* ASSIGNMENT *
Please repeat each line of the data exactly, with nothing left out.

(Source records)
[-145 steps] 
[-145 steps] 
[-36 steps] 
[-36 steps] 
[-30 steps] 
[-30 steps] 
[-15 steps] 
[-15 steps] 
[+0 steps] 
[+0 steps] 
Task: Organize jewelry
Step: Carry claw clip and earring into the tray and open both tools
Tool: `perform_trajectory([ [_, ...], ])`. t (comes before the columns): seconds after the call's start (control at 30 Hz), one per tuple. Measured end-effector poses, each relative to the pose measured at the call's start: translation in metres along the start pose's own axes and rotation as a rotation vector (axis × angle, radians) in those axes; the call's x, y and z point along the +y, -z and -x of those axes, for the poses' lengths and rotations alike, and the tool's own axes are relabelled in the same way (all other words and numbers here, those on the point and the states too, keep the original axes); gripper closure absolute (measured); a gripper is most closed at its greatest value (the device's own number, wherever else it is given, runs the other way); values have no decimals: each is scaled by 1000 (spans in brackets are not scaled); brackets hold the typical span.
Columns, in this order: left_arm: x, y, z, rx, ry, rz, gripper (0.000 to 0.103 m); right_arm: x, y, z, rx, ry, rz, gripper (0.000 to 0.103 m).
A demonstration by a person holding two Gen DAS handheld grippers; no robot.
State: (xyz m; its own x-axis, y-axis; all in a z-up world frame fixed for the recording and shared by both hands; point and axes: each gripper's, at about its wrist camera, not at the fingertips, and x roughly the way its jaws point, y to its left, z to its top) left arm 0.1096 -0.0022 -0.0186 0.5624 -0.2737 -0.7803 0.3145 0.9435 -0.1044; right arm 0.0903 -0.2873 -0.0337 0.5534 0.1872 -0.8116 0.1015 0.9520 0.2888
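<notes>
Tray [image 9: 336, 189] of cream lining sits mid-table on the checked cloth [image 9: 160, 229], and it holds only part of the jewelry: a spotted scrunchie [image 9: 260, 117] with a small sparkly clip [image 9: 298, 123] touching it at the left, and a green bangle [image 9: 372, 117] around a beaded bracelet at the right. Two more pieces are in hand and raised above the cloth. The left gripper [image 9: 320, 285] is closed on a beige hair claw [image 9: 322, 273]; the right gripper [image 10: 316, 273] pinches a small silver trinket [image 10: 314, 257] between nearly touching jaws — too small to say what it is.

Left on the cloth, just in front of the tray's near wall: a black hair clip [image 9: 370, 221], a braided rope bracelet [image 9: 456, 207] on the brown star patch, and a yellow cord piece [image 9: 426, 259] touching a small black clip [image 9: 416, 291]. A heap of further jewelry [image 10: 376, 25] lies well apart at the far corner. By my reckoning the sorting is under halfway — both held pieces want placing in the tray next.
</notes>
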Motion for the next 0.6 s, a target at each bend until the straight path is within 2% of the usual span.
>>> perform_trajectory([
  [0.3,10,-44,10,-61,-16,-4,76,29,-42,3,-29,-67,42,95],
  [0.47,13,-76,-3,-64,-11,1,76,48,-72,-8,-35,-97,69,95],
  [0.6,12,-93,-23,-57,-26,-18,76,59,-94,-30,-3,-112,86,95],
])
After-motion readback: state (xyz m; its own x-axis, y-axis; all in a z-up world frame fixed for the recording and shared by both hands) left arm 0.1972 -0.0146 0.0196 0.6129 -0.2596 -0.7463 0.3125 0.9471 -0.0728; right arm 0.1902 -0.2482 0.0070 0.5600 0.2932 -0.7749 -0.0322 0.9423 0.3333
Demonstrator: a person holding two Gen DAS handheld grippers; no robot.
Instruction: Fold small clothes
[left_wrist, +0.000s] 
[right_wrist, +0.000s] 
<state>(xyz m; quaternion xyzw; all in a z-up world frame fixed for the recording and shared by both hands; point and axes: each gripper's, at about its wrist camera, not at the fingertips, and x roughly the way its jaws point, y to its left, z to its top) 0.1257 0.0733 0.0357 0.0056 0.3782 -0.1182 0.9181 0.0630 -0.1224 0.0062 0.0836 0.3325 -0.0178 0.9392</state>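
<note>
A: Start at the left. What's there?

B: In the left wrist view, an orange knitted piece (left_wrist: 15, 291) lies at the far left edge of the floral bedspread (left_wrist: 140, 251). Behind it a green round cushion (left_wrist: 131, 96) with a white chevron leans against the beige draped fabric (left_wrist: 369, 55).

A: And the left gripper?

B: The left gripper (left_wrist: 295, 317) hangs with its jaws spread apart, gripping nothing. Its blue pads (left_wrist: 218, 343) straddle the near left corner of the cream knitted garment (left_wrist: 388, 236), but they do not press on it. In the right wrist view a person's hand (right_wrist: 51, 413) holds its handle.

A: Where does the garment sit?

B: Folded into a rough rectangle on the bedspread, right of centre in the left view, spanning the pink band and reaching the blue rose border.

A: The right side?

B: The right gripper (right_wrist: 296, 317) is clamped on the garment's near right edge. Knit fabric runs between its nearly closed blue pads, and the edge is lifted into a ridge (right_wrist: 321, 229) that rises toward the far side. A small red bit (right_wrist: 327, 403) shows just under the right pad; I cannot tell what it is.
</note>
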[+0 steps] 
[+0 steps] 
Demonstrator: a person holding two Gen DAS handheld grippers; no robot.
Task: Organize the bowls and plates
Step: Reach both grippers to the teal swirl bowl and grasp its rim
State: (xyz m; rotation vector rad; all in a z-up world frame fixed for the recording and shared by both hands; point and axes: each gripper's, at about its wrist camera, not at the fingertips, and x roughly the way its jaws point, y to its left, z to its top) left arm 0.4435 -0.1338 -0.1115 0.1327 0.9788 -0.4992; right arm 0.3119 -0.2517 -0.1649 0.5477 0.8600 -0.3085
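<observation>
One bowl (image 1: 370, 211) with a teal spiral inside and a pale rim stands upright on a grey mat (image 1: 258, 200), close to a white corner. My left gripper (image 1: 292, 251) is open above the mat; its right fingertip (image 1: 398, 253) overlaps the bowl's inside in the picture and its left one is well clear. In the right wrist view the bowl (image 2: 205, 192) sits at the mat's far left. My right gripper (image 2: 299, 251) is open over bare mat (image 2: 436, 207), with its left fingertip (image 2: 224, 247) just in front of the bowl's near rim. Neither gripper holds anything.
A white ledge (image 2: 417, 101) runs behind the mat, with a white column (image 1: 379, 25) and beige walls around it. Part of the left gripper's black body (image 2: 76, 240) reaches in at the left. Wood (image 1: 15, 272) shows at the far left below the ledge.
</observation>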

* OUTPUT FOR THIS TASK *
[-145 steps] 
[-145 steps] 
[-36 steps] 
[-36 steps] 
[-30 steps] 
[-30 steps] 
[-15 steps] 
[-15 steps] 
[+0 steps] 
[+0 steps] 
Task: Organize jewelry
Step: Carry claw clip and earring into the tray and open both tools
Tool: `perform_trajectory([ [_, ...], ])`. t (comes before the columns): seconds after the call's start (control at 30 Hz), one per tuple. Measured end-effector poses, each relative to the pose measured at the call's start: translation in metres along the start pose's own axes and rotation as a rotation vector (axis × angle, radians) in those axes; the call's x, y and z point along the +y, -z and -x of those axes, for the poses' lengths and rotations alike, and the tool's own axes are relabelled in the same way (all other words and numbers here, those on the point and the states too, keep the original axes); gripper closure absolute (measured); a gripper is most closed at its greatest value (the device's own number, wherever else it is given, runs the other way); values have no decimals: each is scaled by 1000 (spans in brackets are not scaled); brackets hold the typical span.
Columns, in this order: left_arm: x, y, z, rx, ry, rz, gripper (0.000 to 0.103 m); right_arm: x, y, z, rx, ry, rz, gripper (0.000 to 0.103 m).
A demonstration by a person holding two Gen DAS handheld grippers; no robot.
State: (xyz m; its own x-axis, y-axis; all in a z-up world frame fixed for the recording and shared by both hands; point and axes: each gripper's, at about its wrist camera, not at the fingertips, and x roughly the way its jaws point, y to its left, z to its top) left arm 0.1096 -0.0022 -0.0186 0.5624 -0.2737 -0.7803 0.3145 0.9435 -0.1044; right arm 0.0903 -0.2873 -0.0337 0.5534 0.1872 -0.8116 0.1015 0.9520 0.2888
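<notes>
Tray [image 9: 336, 189] of cream lining sits mid-table on the checked cloth [image 9: 160, 229], and it holds only part of the jewelry: a spotted scrunchie [image 9: 260, 117] with a small sparkly clip [image 9: 298, 123] touching it at the left, and a green bangle [image 9: 372, 117] around a beaded bracelet at the right. Two more pieces are in hand and raised above the cloth. The left gripper [image 9: 320, 285] is closed on a beige hair claw [image 9: 322, 273]; the right gripper [image 10: 316, 273] pinches a small silver trinket [image 10: 314, 257] between nearly touching jaws — too small to say what it is.

Left on the cloth, just in front of the tray's near wall: a black hair clip [image 9: 370, 221], a braided rope bracelet [image 9: 456, 207] on the brown star patch, and a yellow cord piece [image 9: 426, 259] touching a small black clip [image 9: 416, 291]. A heap of further jewelry [image 10: 376, 25] lies well apart at the far corner. By my reckoning the sorting is under halfway — both held pieces want placing in the tray next.
</notes>
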Motion for the next 0.6 s, a target at each bend until the straight path is within 2% of the usual span.
>>> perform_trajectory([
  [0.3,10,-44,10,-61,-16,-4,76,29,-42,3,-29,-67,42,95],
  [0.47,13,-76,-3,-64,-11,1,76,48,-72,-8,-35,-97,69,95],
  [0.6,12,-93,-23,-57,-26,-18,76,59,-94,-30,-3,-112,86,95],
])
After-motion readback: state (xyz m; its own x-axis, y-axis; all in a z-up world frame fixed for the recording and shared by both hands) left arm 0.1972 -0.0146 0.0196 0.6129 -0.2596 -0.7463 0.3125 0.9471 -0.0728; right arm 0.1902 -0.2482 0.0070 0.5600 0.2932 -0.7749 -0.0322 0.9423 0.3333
Demonstrator: a person holding two Gen DAS handheld grippers; no robot.
Instruction: Fold small clothes
[left_wrist, +0.000s] 
[right_wrist, +0.000s] 
<state>(xyz m; quaternion xyzw; all in a z-up world frame fixed for the recording and shared by both hands; point and axes: each gripper's, at about its wrist camera, not at the fingertips, and x roughly the way its jaws point, y to its left, z to its top) 0.1257 0.0733 0.0357 0.0056 0.3782 -0.1182 0.9181 0.0630 -0.1224 0.0062 0.0836 0.3325 -0.0178 0.9392</state>
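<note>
A: Start at the left. What's there?

B: In the left wrist view, an orange knitted piece (left_wrist: 15, 291) lies at the far left edge of the floral bedspread (left_wrist: 140, 251). Behind it a green round cushion (left_wrist: 131, 96) with a white chevron leans against the beige draped fabric (left_wrist: 369, 55).

A: And the left gripper?

B: The left gripper (left_wrist: 295, 317) hangs with its jaws spread apart, gripping nothing. Its blue pads (left_wrist: 218, 343) straddle the near left corner of the cream knitted garment (left_wrist: 388, 236), but they do not press on it. In the right wrist view a person's hand (right_wrist: 51, 413) holds its handle.

A: Where does the garment sit?

B: Folded into a rough rectangle on the bedspread, right of centre in the left view, spanning the pink band and reaching the blue rose border.

A: The right side?

B: The right gripper (right_wrist: 296, 317) is clamped on the garment's near right edge. Knit fabric runs between its nearly closed blue pads, and the edge is lifted into a ridge (right_wrist: 321, 229) that rises toward the far side. A small red bit (right_wrist: 327, 403) shows just under the right pad; I cannot tell what it is.
</note>
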[+0 steps] 
[+0 steps] 
Demonstrator: a person holding two Gen DAS handheld grippers; no robot.
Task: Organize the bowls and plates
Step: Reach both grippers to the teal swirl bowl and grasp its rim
State: (xyz m; rotation vector rad; all in a z-up world frame fixed for the recording and shared by both hands; point and axes: each gripper's, at about its wrist camera, not at the fingertips, and x roughly the way its jaws point, y to its left, z to its top) left arm 0.4435 -0.1338 -0.1115 0.1327 0.9788 -0.4992; right arm 0.3119 -0.2517 -0.1649 0.5477 0.8600 -0.3085
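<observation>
One bowl (image 1: 370, 211) with a teal spiral inside and a pale rim stands upright on a grey mat (image 1: 258, 200), close to a white corner. My left gripper (image 1: 292, 251) is open above the mat; its right fingertip (image 1: 398, 253) overlaps the bowl's inside in the picture and its left one is well clear. In the right wrist view the bowl (image 2: 205, 192) sits at the mat's far left. My right gripper (image 2: 299, 251) is open over bare mat (image 2: 436, 207), with its left fingertip (image 2: 224, 247) just in front of the bowl's near rim. Neither gripper holds anything.
A white ledge (image 2: 417, 101) runs behind the mat, with a white column (image 1: 379, 25) and beige walls around it. Part of the left gripper's black body (image 2: 76, 240) reaches in at the left. Wood (image 1: 15, 272) shows at the far left below the ledge.
</observation>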

No further output is required for this exercise.